Build User Profile Aggregates from OSS Logs via EMR Spark SQL - DataWorks

Prerequisites

Before you begin, make sure that you have:

Completed data synchronization. For details, see Synchronize data.
The ods_user_info_d_spark external table created based on an EMR Spark SQL node, which provides access to the basic user information synchronized to the private Object Storage Service (OSS) bucket.
The ods_raw_log_d_spark external table created based on an EMR Spark SQL node, which provides access to the website access logs synchronized to the private OSS bucket.

Usage notes

EMR Serverless Spark workspaces do not support function registration. You cannot register custom functions to split log data or convert IP addresses to regions. In this tutorial, the ods_raw_log_d_spark table is split using a built-in Spark SQL function to generate the dwd_log_info_di_spark table.

How it works

The processing pipeline produces a user profile table through three stages:

Split ods_raw_log_d_spark using a built-in Spark SQL function → dwd_log_info_di_spark
Join dwd_log_info_di_spark and ods_user_info_d_spark on the uid field → dws_user_info_all_di_spark
Aggregate dws_user_info_all_di_spark using MAX and COUNT → ads_user_info_1d_spark

The dws_user_info_all_di_spark table contains many fields and a large volume of data. Consuming it directly without further processing may take a long time, which is why the aggregation stage is required.

Step 1: Design a workflow

Design the node structure and dependency graph before writing any SQL code. This gives you a clear picture of the data flow before you configure each node.

Go to the DataStudio page. Log on to the DataWorks console. In the top navigation bar, select the desired region. In the left-side navigation pane, choose Data Development and O&M > Data Development. Select the desired workspace from the drop-down list and click Go to Data Development.

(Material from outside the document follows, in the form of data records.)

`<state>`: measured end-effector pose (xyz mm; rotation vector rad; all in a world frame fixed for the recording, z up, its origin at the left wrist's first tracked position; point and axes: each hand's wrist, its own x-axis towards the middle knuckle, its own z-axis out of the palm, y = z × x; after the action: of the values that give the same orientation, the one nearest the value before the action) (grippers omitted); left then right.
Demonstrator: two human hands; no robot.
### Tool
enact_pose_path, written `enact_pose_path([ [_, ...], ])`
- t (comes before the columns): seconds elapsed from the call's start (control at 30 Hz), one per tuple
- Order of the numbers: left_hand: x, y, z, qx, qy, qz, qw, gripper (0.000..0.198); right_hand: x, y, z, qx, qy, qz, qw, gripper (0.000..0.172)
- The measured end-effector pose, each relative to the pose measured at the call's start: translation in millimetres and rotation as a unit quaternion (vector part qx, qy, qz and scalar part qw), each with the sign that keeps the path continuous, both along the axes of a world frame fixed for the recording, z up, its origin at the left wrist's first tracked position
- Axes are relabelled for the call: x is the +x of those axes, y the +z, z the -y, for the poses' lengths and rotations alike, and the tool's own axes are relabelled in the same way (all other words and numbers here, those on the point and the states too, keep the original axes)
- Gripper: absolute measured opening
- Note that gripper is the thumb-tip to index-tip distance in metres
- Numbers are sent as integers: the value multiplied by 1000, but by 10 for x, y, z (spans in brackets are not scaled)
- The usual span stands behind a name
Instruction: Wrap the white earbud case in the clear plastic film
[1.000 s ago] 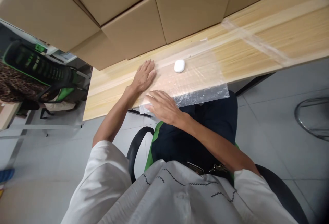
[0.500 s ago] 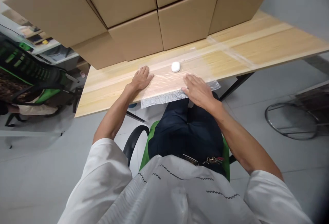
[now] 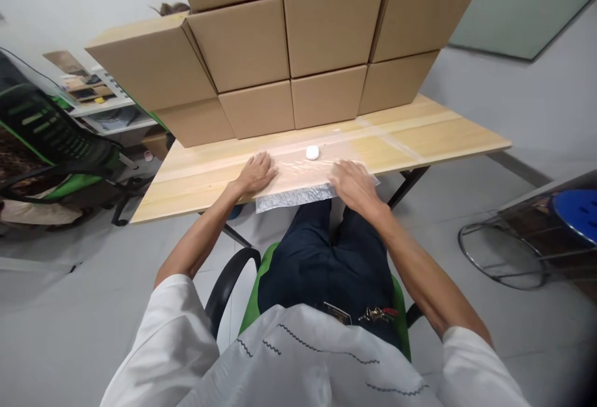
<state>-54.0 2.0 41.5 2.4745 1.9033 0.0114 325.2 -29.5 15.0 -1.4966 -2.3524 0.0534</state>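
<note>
A clear plastic sheet (image 3: 303, 183) lies flat on the wooden table (image 3: 433, 133), its near edge hanging over the front. My left hand (image 3: 255, 173) rests palm down on the sheet's left end, fingers stretched out. My right hand (image 3: 351, 182) lies flat on the sheet's right part near the table's front edge, fingers spread. A small white rounded case (image 3: 312, 152) sits on the sheet between and beyond the two hands.
Stacked cardboard boxes (image 3: 289, 52) fill the back of the table. A green and black chair (image 3: 51, 145) stands at the left. A metal-framed stool with a blue top (image 3: 573, 214) is at the right. I sit on a green chair (image 3: 261, 282).
My right hand slid from the sheet's left part across to its right part. My left hand stayed in place. The view lifted and drew back, showing more of the boxes and room.
</note>
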Motion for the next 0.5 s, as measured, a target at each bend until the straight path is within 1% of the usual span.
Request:
enact_pose_path([
  [0.07, 145, -30, 14, -13, -23, 19, 999, 82, -336, 59, 0, -7, 55, -9, 998, 74],
  [0.13, 268, -72, 10, -26, -37, 28, 999, 87, -625, 121, -28, -38, 97, 1, 995, 75],
  [0.2, 321, -125, -5, -40, -36, 31, 998, 90, -786, 166, -79, -75, 120, 22, 990, 75],
  [0.23, 315, -153, -15, -47, -32, 31, 998, 91, -806, 177, -112, -89, 123, 31, 988, 75],
  [0.27, 291, -182, -24, -49, -27, 32, 998, 91, -785, 178, -148, -98, 120, 38, 987, 76],
  [0.33, 206, -234, -39, -47, -26, 34, 998, 93, -639, 155, -236, -105, 100, 45, 988, 77],
  [0.43, 87, -281, -38, -38, -29, 36, 998, 94, -275, 88, -410, -122, 46, 50, 990, 80],
  [0.5, 59, -284, -20, -36, -25, 34, 998, 93, -33, 38, -543, -136, 9, 52, 989, 83],
])
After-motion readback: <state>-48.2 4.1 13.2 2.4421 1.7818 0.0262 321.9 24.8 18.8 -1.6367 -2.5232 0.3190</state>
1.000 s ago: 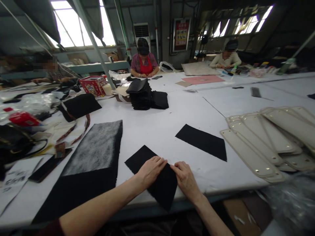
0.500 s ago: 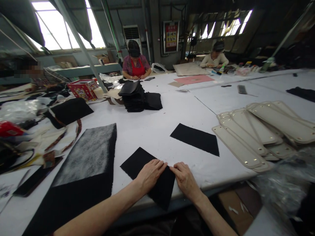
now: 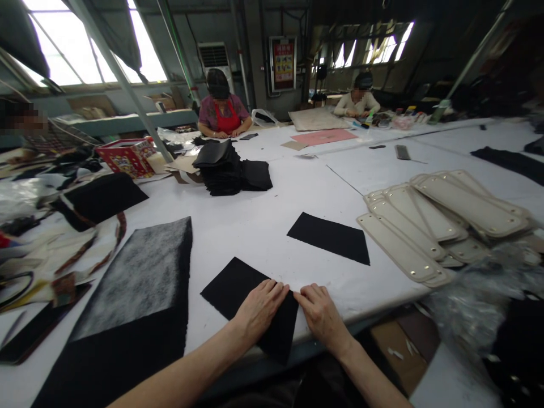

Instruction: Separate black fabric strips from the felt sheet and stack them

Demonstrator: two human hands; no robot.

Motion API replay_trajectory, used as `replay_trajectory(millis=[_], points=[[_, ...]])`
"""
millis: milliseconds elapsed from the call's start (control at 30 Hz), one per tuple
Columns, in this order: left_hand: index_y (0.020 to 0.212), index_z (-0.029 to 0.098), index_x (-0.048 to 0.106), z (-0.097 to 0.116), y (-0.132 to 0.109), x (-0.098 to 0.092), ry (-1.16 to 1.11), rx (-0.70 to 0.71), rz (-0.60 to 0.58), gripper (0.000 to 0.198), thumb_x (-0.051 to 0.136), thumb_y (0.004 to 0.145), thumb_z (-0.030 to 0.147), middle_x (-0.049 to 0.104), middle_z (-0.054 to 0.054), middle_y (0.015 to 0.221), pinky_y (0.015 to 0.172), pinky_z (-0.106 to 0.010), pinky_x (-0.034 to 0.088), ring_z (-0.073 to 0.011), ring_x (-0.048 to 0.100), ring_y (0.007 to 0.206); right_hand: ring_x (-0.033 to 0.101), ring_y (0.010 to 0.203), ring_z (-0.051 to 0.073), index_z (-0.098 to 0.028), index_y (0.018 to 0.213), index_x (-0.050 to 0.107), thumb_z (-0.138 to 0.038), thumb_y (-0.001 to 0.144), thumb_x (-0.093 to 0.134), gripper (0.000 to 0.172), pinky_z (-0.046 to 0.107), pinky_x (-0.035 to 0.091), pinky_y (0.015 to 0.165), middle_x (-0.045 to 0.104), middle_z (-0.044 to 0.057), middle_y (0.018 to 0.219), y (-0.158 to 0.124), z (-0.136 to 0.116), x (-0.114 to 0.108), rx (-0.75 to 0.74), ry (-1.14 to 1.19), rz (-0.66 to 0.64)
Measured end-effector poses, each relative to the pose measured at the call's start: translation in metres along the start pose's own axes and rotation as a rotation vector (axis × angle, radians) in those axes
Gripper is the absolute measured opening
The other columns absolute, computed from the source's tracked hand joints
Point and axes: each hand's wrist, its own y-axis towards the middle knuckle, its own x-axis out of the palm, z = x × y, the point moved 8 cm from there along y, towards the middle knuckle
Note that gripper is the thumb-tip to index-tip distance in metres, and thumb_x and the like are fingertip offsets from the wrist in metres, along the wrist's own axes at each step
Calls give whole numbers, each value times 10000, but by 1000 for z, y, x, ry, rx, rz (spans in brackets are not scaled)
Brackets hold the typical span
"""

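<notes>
A rectangular black fabric piece lies at the front edge of the white table, its near end hanging over the edge. My left hand rests across it, fingers bent together and closed on its far edge. At the right corner of that edge my right hand is closed in a pinch; the fingertips hide the exact hold. A second black fabric piece lies flat beyond my hands. To the left lies a larger black cloth with a grey fuzzy sheet on it.
Several beige panels with metal studs are piled at right, beside clear plastic wrap. A stack of black pieces stands farther back, near a red patterned box. Co-workers sit around the table, one in a red apron.
The view has turned slightly right, so the surroundings sit farther left. Both hands stay at the same edge of the black fabric piece, with only slight movement.
</notes>
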Motion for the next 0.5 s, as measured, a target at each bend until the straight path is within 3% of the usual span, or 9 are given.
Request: replay_trajectory(millis=[267,500], points=[[1443,238,336,4,0,2,6,17,-9,557,457,910,128,504,-95,1305,1067,-402,331,-247,459,1204,459,908,243,-143,1232,550,-117,947,405,321,402,364,794,552,90,961,-6,-2,2,13,-50,-31],[1473,237,285,3,0,11,0,8,5,627,487,888,133,493,-103,1330,1100,-431,290,-273,444,1235,459,954,237,-139,1320,492,-77,945,327,414,398,391,833,536,111,1052,-21,12,-2,102,65,115]])
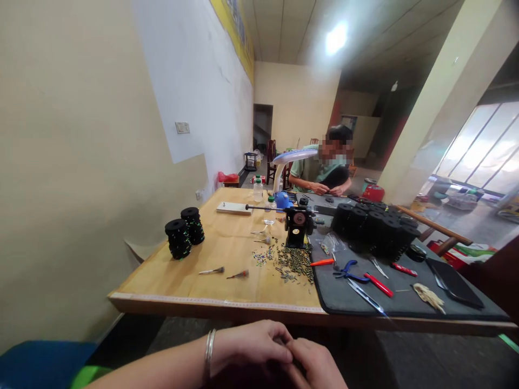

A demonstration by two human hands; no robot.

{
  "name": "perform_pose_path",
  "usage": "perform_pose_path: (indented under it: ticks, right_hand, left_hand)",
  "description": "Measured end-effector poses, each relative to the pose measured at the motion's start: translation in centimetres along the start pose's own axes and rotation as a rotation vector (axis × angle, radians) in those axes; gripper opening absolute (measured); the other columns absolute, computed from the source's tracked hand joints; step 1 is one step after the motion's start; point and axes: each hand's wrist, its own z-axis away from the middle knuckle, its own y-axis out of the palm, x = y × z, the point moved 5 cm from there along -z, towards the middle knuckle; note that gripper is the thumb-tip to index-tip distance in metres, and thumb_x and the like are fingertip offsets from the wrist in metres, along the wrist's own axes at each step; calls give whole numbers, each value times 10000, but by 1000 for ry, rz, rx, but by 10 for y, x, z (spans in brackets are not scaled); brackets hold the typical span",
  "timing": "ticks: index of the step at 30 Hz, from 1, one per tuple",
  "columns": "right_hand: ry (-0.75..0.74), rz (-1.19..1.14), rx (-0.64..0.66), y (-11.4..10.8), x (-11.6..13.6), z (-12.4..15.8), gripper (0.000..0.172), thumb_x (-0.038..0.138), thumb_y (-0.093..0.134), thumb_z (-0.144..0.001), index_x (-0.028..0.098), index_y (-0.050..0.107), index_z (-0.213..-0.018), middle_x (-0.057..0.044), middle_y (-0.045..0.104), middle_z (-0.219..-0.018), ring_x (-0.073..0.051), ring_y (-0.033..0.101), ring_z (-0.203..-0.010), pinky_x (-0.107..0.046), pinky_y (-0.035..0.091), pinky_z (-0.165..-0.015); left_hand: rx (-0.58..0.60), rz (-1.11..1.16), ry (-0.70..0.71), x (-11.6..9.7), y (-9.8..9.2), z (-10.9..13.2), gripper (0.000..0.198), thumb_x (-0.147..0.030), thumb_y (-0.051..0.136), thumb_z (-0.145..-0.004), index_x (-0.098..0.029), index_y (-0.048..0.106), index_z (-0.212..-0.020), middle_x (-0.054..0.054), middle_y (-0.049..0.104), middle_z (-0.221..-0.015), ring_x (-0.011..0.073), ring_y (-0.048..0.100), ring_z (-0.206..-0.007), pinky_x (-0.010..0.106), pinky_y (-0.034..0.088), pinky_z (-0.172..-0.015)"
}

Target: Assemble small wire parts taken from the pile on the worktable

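My left hand (259, 341), with a silver bangle at the wrist, is in front of the table's near edge, its fingers curled against my right hand (314, 363). The two hands touch. What their fingers hold, if anything, is hidden. Beyond them, many small beads (294, 262) lie loose on the wooden table (162, 281). Two brush-like tools (239, 274) rest left of the beads. A black winding device (295, 227) with a long rod stands behind the beads. On the grey mat (332, 292) are blue pliers (346, 270), silver tweezers (367, 296) and a red-handled tool (379, 284).
Two black spools (178, 239) stand at the table's left. Several more black spools (381, 229) crowd the mat's back. A lamp (295, 156), bottles (270, 210) and a white bar (234, 208) are farther back. Another person (324, 173) sits across the table, hands together.
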Motion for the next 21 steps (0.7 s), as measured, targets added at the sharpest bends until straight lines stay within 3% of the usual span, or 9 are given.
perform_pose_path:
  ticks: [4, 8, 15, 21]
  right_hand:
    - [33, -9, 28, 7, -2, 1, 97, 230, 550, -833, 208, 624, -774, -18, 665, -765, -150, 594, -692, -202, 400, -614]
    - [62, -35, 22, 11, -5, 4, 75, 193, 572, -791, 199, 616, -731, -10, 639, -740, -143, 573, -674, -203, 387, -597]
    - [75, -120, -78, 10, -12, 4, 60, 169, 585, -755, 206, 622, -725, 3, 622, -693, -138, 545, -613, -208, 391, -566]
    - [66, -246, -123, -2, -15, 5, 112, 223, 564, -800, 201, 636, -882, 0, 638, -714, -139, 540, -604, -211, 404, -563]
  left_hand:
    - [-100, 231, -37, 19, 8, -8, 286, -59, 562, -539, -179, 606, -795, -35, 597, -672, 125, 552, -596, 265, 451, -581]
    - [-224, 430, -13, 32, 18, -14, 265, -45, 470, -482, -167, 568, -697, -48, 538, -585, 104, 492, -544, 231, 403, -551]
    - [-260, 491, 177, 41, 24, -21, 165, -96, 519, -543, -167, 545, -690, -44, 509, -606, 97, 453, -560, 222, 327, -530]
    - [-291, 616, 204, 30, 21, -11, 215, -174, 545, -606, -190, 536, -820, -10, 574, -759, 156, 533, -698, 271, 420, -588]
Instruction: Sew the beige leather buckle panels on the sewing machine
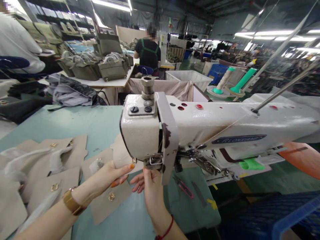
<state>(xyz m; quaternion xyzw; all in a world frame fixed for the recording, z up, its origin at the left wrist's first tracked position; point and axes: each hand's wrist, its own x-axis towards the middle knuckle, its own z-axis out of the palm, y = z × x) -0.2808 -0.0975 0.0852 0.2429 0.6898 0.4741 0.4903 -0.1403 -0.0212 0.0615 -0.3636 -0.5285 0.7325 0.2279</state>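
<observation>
A beige leather-like panel (122,154) with a small gold clasp sits at the left side of the white sewing machine (141,130). My left hand (116,175) pinches its near edge, thumb on top and fingers below. Just under the machine head is my right hand (152,186), its fingers stretched out and apart. Its thumb points up toward the metal parts below the head, where the tip is partly hidden. The machine head also covers the needle area. Below my left hand lies another beige panel (102,208) with a gold clasp (111,197).
More beige panels (67,186) with wrapped straps cover the table's left. Pink-handled thread snips (184,188) rest right of my right hand. A blue crate (295,216) stands at lower right. Beyond are olive bags (113,68), thread cones (243,80) and a seated person (148,53).
</observation>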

Create the three processing nodes. In the upper part of the workflow canvas, click Create Node to create the nodes described in the following table.

Node category	Node type	Node name	Code logic
EMR	EMR Spark SQL	`dwd_log_info_di_spark`	Split `ods_raw_log_d_spark` to generate a new log table
EMR	EMR Spark SQL	`dws_user_info_all_di_spark`	Join the new log table and the basic user information table to generate an aggregate table
EMR	EMR Spark SQL	`ads_user_info_1d_spark`	Aggregate the joined table to generate a user profile table

Configure the directed acyclic graph (DAG). Drag the nodes onto the workflow canvas and draw dependency lines between them to establish the execution order.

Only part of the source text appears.